La riforma universitaria “3+2”, che ha dato vita ai corsi di laurea triennali, non ha sorbito gli effetti sperati. A distanza di 16 anni anni dalla riforma, mettendo a confronto il vecchio ed il nuovo ordinamento universitario, emerge che il numero dei laureati è sempre in calo e l’età media del conseguimento della laurea è sempre alta, sopra i 27 anni.
Nel 2000, finiva il vecchio ordinamento e veniva introdotta la riforma universitaria Berlinguer/ Zecchino, meglio conosciuta come quella del “3+2”, la quale ha dato vita alle note lauree triennali con relativi due anni di specializzazione o master. La riforma nasceva con l’obiettivo di anticipare l’età di uscita dall’università, formando da subito studenti, i cui profili professionali avrebbero dovuto trovare riscontro immediato nel mercato del lavoro.

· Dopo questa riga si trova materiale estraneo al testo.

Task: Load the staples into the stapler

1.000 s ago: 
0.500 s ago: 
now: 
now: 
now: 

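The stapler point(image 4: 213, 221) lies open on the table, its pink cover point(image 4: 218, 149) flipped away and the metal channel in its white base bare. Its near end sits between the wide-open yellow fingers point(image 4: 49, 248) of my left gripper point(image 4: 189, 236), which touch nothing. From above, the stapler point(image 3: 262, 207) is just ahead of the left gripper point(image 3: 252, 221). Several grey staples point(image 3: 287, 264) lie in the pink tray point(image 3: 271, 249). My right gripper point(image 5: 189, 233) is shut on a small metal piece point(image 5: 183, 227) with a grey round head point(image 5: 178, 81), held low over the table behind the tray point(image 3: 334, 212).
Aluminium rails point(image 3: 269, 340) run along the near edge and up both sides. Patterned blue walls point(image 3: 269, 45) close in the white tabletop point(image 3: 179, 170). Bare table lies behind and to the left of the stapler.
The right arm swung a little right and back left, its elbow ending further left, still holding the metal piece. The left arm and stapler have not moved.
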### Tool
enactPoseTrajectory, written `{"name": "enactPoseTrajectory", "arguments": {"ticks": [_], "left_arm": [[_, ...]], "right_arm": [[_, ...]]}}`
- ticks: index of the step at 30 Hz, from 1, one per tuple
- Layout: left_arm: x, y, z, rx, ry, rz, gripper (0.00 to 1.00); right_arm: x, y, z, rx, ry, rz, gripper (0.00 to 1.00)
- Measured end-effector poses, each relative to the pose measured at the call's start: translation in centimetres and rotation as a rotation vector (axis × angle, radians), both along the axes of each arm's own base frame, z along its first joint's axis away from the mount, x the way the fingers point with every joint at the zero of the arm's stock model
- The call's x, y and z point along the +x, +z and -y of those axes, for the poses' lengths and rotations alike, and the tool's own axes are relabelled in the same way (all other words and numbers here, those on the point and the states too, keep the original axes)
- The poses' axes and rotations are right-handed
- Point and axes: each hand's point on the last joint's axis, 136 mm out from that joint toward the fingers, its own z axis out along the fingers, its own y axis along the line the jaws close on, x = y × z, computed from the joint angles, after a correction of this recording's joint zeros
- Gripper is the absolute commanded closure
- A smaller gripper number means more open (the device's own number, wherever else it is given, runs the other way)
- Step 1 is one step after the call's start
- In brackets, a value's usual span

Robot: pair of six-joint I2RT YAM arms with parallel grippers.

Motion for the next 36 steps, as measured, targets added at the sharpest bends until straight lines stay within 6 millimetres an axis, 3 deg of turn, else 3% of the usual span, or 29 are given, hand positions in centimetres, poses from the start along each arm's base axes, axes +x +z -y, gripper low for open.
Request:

A distanza di 16 anni, la realtà rivela il fallimento di tale riforma, che risiede soprattutto nell’incapacità delle lauree triennali di offrire sbocchi professionali ai laureati.Ragion per cui oggi, l’80% dei triennalisti prosegue e consegue la laurea magistrale.Il più grande fallimento della riforma, secondo Gaetano Manfredi, presidente della Conferenza dei rettori, è proprio questo: “La laurea triennale, che avrebbe dovuto attirare soprattutto i diplomati provenienti dagli istituti tecnici e professionali, non è sempre professionalizzante e spesso non trova riscontro nel mercato del lavoro.”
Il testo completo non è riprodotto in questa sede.